By Micky Irons, founder and CEO of Mickai.
When a case collapses, it rarely collapses on the facts. It collapses on the story of the facts: who touched the exhibit, when, on whose authority, and whether anyone could have altered it in the hours between the scene and the courtroom. For police forces, the chain of custody is not paperwork. It is the difference between a conviction that holds on appeal and a defendant who walks because the audit trail cannot answer a simple question with certainty.
Mickai is a Sovereign Intelligence Operating System, a SIOS, built to hold that certainty for the people who own the evidence. We designed it for the regulated boundary that public cloud cannot cross on the force's own terms: on hardware the constabulary controls, air-gapped or on-premise, with zero data egress and a tamper-evident, cryptographically-signed audit ledger underneath every action. This article is about one thing that ledger does better than any filing cabinet or case-management screen ever could. It enforces chain of custody by construction, not by trust.
The chain of custody is only as strong as its weakest log entry
Every disclosure regime a modern force answers to assumes an unbroken record. In the United Kingdom the Criminal Procedure and Investigations Act framework, and the disclosure duties that flow from it, require that the movement and handling of material be accountable end to end. Data protection law, the General Data Protection Regulation (GDPR), layers a second obligation. Personal data in an investigation must be processed lawfully, logged, and defensible. A traditional custody log satisfies neither test convincingly, because it is editable, because it is centralised, and because the log itself has no independent witness to say it was not changed after the fact.
That is the crack defence counsel are trained to find. A spreadsheet timestamp can be back-dated. A database row can be updated by an administrator with the right credentials. A signature can be added later. The problem is not that officers are dishonest. The problem is that the record cannot prove its own integrity, so the burden falls back on human recollection, and human recollection loses in cross-examination.

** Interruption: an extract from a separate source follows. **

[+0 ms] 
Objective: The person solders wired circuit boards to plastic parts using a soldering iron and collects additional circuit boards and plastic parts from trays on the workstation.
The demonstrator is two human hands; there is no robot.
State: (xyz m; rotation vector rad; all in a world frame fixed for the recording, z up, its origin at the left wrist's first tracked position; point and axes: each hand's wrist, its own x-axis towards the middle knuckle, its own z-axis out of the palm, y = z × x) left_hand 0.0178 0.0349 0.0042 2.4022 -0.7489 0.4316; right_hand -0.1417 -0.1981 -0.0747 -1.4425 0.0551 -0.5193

A signed action before it happens, not a note about it afterwards
Mickai inverts the order. Before any handling event executes, whether an exhibit is booked in, transferred, unsealed, sampled, imaged, or released, the system generates an Operation Attestation Record, an OAR, that signs the action before it is allowed to proceed. The OAR captures who is acting, which brain or subsystem is involved, the exhibit reference, the purpose, and the authority under which it happens. Nothing touches the evidence until that record is signed.
Like Pandora guarding what must not be opened without cause, every sealed exhibit stays gated until the record is signed.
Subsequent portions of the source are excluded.